What you need to do: Your answer should be the exact lines of the data below from the one containing "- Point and" through the one containing "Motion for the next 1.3"; please include nothing else.

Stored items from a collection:

BEGIN

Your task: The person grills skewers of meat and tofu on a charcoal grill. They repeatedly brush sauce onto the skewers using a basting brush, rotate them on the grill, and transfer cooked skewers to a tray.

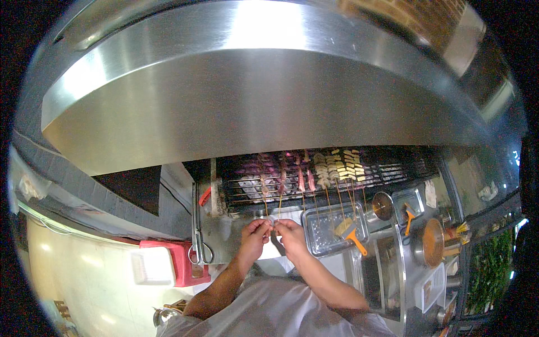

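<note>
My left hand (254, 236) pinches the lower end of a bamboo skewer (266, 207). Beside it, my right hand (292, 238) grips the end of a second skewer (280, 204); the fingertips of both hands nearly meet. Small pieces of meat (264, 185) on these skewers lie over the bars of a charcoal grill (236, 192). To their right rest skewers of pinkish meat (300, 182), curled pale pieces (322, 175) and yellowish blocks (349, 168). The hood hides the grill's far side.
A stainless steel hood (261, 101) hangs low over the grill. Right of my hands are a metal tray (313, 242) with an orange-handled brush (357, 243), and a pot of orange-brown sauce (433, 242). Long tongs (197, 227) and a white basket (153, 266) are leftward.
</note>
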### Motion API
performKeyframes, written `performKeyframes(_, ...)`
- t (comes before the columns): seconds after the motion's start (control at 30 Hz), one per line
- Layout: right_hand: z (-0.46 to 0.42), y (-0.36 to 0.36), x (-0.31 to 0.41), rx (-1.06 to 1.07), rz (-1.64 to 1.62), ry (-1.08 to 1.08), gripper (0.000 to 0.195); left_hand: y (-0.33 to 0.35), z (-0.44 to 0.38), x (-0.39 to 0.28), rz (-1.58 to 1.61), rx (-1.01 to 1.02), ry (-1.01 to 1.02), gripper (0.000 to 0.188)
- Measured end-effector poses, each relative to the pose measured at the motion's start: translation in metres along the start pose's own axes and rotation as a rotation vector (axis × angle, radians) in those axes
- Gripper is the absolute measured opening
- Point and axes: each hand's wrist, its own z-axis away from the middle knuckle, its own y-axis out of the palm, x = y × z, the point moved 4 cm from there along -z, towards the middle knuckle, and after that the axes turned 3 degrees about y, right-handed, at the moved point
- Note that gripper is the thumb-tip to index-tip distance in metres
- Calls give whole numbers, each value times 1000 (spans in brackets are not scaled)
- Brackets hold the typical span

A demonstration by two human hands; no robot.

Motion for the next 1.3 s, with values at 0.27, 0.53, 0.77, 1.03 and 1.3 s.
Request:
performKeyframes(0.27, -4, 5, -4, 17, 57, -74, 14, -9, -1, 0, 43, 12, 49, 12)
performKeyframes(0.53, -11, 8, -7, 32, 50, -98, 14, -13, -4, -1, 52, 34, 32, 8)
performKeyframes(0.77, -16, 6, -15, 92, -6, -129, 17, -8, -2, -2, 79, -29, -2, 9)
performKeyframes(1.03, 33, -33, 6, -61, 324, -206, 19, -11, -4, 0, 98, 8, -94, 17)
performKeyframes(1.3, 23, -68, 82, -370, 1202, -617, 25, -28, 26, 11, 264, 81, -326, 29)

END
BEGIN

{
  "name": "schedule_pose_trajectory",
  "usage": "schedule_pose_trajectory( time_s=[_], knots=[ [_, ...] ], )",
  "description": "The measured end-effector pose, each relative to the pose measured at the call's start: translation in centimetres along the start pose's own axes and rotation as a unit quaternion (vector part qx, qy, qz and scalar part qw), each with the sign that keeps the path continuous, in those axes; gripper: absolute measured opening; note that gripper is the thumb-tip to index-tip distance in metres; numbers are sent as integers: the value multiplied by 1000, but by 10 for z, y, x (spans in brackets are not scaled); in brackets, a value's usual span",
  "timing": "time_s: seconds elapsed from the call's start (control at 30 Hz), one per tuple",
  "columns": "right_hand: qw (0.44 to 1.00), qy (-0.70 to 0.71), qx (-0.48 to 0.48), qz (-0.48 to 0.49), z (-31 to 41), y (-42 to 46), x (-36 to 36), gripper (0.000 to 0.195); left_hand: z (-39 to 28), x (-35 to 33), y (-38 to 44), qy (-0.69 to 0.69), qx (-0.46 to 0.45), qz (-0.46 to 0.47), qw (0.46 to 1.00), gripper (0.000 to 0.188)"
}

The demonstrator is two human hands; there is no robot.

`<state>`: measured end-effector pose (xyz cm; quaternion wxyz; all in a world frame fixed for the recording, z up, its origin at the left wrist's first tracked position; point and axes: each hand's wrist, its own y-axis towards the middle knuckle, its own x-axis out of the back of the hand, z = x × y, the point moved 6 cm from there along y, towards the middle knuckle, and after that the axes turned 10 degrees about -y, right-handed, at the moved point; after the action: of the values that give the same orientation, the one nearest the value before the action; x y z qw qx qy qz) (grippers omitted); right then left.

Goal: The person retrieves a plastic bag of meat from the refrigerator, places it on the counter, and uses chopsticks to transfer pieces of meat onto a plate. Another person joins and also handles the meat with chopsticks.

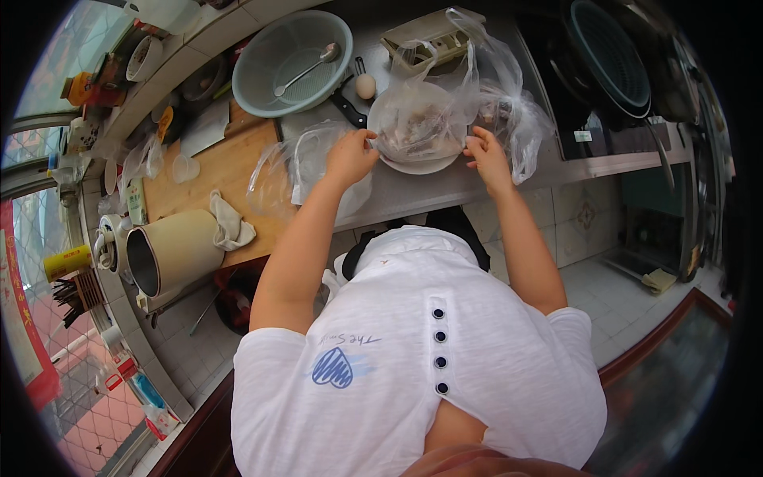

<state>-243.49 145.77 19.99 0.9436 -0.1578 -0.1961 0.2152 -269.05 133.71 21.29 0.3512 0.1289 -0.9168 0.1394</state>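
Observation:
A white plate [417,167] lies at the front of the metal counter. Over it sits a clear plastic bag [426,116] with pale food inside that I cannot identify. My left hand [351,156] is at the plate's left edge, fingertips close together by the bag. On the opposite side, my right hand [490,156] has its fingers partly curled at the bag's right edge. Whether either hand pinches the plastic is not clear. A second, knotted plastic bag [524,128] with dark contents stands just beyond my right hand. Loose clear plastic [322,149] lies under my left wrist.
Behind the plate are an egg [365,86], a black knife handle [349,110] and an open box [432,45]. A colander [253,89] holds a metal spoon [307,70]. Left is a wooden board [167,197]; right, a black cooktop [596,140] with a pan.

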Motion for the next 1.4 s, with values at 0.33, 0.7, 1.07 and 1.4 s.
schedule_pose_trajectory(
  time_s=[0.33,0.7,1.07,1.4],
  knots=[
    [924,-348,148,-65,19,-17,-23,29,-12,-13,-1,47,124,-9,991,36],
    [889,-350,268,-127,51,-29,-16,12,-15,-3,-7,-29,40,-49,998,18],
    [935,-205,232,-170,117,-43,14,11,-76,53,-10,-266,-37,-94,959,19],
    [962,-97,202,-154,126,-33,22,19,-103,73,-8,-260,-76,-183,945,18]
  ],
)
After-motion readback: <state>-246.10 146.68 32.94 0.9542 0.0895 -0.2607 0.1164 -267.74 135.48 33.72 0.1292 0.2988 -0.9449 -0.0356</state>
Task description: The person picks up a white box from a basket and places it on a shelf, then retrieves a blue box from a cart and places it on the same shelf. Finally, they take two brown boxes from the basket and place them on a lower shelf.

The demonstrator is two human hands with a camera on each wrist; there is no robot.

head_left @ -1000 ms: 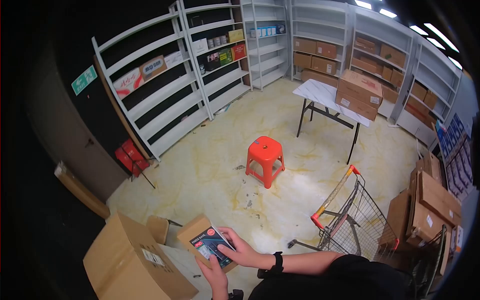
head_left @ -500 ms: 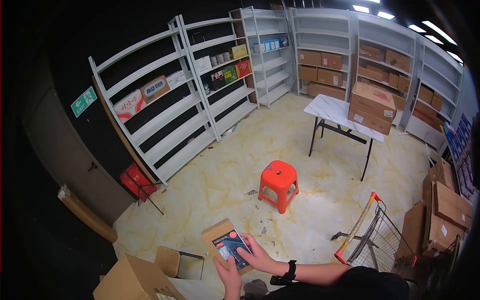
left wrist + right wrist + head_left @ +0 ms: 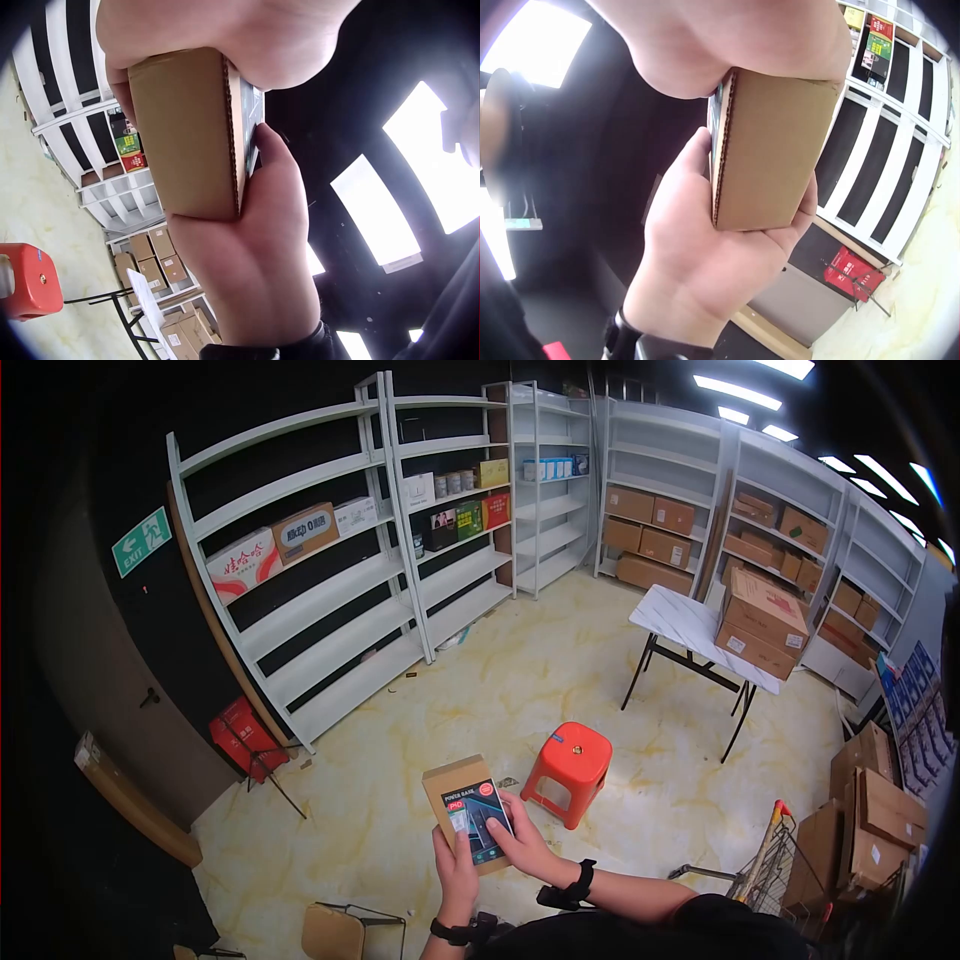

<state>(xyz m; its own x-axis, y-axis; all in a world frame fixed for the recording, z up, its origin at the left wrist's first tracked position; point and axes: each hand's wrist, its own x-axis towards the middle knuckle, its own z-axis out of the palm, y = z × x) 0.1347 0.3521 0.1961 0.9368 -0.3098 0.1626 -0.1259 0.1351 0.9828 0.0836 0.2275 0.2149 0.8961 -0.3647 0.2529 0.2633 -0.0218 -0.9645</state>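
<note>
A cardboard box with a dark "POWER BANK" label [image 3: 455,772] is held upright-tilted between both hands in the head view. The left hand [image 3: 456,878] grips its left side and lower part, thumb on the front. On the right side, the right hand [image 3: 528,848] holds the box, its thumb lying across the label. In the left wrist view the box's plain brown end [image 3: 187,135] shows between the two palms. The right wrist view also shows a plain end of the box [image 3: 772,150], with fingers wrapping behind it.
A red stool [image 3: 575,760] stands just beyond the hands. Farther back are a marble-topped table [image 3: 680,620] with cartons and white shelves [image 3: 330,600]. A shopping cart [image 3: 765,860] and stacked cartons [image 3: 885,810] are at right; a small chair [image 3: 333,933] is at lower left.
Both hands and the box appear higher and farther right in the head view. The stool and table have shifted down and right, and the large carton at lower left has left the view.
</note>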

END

Finished exercise:
- Point and axes: each hand's wrist, its own z-axis away from the middle knuckle, its own y-axis out of the palm, x = y × z, the point moved 4 cm from there along -z, towards the middle knuckle, and after that the axes turned 3 degrees about y, right-handed, at the moved point
- Note that gripper is the thumb-tip to index-tip distance in metres
- Calls give whole numbers, each value times 1000 (spans in brackets are not scaled)
- Brackets hold the typical span

A demonstration by two human hands; no robot.

Motion for the next 1.3 s, with values at 0.27, 0.53, 0.77, 1.03 and 1.3 s.

The response is finished, and the exercise is complete.